Сюда по еще не остывшим за ночь плитам лестницы мой отец, Петр Петрович, и брат Миша ходили купаться рано утром, до завтрака в пансионе «Дания». А мы с матерью, Ольгой Васильевной, шли позже, убравшись в комнатах и отправив мужчин «на пейзажи».
«Дания» была еще меньше «Минервы» и так же ютилась над дорогой за поворотом. По существу, она не имела никакого отношения к этому государству и должна была стать родственницей «Минервы» — «Дианой». Но небрежный маляр, расписывая вывеску для пансиона, переврал буквы, хозяин примирился, и получилась некая северная резиденция на южном берегу. Там-то, в двух комнатах пансиона, и поместилось наше семейство.
Это был наш первый выезд из России после Октябрьской революции, когда Петр Петрович был приглашен участвовать в международной Венецианской выставке живописи и ваяния. Впервые Советский Союз получил в постоянное пользование павильон на бьеннале.
Мы выехали в Венецию в июле, попали к открытию международного праздника искусства. Петр Петрович был представлен тридцатью полотнами. Рассказать о выставке — это значит посвятить ей все эти страницы, которые должны повествовать о другом.
Отцу хотелось поработать, и поэтому незамедлительно после выставки мы отправились в Сорренто, чтобы через два месяца переехать в Рим, потом снова в Венецию, на осенние пейзажи. А к зиме собирались в Париж, куда были отправлены 120 картин Петра Петровича для персональной выставки. В Сорренто мы попали в самый разгар лета — в конце июля.
Мне был тогда двадцать один год. Меж итальянками я была приметна крупным телосложением и русским типом лица со вздернутым носом. Сейчас я вспоминаю о своей безотчетной счастливости нрава с некоторым удивлением, даже — недоумением: избыток здоровой энергии, видимо, не давал мне серьезно задумываться о моем будущем. В отличие от сверстниц, я не готовилась ни к какой специальности и не подавала никаких надежд, хотя с младенчества обладала отличным слухом, с большой легкостью плела стихи, отчетливо запоминала все ненужное, но медленно развивавшееся сознание туго воспринимало все сложное, и потому я плохо училась, была нерадива и беспечна.
В домашнем хозяйстве я была расторопна: шить, кроить, вязать, стирать, стряпать я была приучена матерью с детства, и, воспитанная ею в строгой дисциплине, я глубоко вросла в жизнь семьи, для которой духовная культура, искусство, постоянный труд, демократизм высокого стиля и моральная чистота устоев были основой существования, но все это мной принималось подсознательно.

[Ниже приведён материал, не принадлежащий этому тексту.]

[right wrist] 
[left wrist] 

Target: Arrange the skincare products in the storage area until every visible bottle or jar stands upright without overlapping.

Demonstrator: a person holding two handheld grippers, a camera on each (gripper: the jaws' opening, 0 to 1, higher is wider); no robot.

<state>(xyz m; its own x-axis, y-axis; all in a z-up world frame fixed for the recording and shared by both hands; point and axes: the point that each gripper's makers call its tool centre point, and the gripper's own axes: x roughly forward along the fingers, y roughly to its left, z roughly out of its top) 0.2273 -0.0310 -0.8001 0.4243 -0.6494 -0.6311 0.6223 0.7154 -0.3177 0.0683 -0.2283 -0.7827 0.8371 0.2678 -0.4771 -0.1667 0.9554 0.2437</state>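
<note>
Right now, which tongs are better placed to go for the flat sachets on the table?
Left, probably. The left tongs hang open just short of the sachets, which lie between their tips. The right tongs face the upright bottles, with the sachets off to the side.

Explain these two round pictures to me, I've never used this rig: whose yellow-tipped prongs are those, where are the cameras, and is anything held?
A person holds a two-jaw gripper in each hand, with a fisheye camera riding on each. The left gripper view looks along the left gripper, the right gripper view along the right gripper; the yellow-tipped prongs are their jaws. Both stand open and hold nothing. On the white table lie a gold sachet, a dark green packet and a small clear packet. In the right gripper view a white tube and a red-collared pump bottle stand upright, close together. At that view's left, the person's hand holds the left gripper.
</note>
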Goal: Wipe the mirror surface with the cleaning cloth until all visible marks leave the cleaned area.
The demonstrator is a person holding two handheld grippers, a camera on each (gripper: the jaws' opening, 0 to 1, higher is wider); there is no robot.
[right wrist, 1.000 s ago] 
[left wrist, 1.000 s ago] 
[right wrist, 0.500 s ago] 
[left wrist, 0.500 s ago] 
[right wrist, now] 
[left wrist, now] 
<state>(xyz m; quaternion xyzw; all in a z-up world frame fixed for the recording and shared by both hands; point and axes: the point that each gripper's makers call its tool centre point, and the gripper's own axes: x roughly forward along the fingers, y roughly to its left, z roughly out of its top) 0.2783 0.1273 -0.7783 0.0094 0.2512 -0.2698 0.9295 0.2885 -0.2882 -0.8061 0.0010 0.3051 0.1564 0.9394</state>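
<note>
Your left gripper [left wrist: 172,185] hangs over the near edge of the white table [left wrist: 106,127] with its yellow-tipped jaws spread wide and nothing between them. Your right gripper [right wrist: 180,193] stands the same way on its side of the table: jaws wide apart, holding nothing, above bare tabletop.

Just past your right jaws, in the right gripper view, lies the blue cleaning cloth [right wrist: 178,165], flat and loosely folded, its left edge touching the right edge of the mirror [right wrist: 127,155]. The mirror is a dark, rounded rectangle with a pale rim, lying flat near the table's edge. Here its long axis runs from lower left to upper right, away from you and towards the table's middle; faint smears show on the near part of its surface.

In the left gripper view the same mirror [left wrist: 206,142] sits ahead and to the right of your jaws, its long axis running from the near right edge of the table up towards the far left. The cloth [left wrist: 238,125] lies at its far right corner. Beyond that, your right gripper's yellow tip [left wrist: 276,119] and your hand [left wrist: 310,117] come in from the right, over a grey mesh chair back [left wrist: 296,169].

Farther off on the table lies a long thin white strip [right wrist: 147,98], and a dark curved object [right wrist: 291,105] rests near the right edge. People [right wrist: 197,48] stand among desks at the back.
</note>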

Вот почему, окончив уже советскую школу, я не вошла ни в один коллектив молодежи, жившей тогда бурной новой жизнью. Одноклассники рассыпались по высшим учебным заведениям, восемнадцатилетний брат Миша учился во ВХУТЕМАСе, готовясь стать живописцем, а я вроде как бы отбилась от сверстников, не имея влечения ни к точным, ни к гуманитарным наукам и не подавая серьезных надежд ни в какой области искусства. Но замедленное мое развитие и богатая фантазия не давали мне унывать. Мое становление произошло много позже. А пока что мечты, как у всякой того времени русской девушки без особых дарований, романтично витали возле какого-то избранника в жизни и каких-то будущих восхитительных детей. Реальностью была общая жизнь в семье отца-художника, в трудовом подвиге для искусства. И отцу моему я была совершенно необходима, потому что он любил нас так, как нынче, пожалуй, не многие умеют любить.
Итак — Сорренто. Поначалу мы остановились в порту Пиккола-Марина. Две комнаты в розовом домишке у самой воды. Тут же, рядом, могила русского художника Сильвестра Щедрина. Под нашими окнами лодочная станция на отмели. Лодочник по имени Каэтано, черномазый бездельник в тельняшке, день-деньской лежал в тени от лодки, и когда тень переходила на другую сторону, он переползал вместе с ней. Каэтано знал по одному слову на каждом иностранном языке и, завидев кого-нибудь из нас, радостно кричал из-под лодки:
— Эй, карашо! — И, улыбнувшись белым полумесяцем на темном от загара лице, снова впадал в свое «дольче фар ниенте» — сладкое безделье.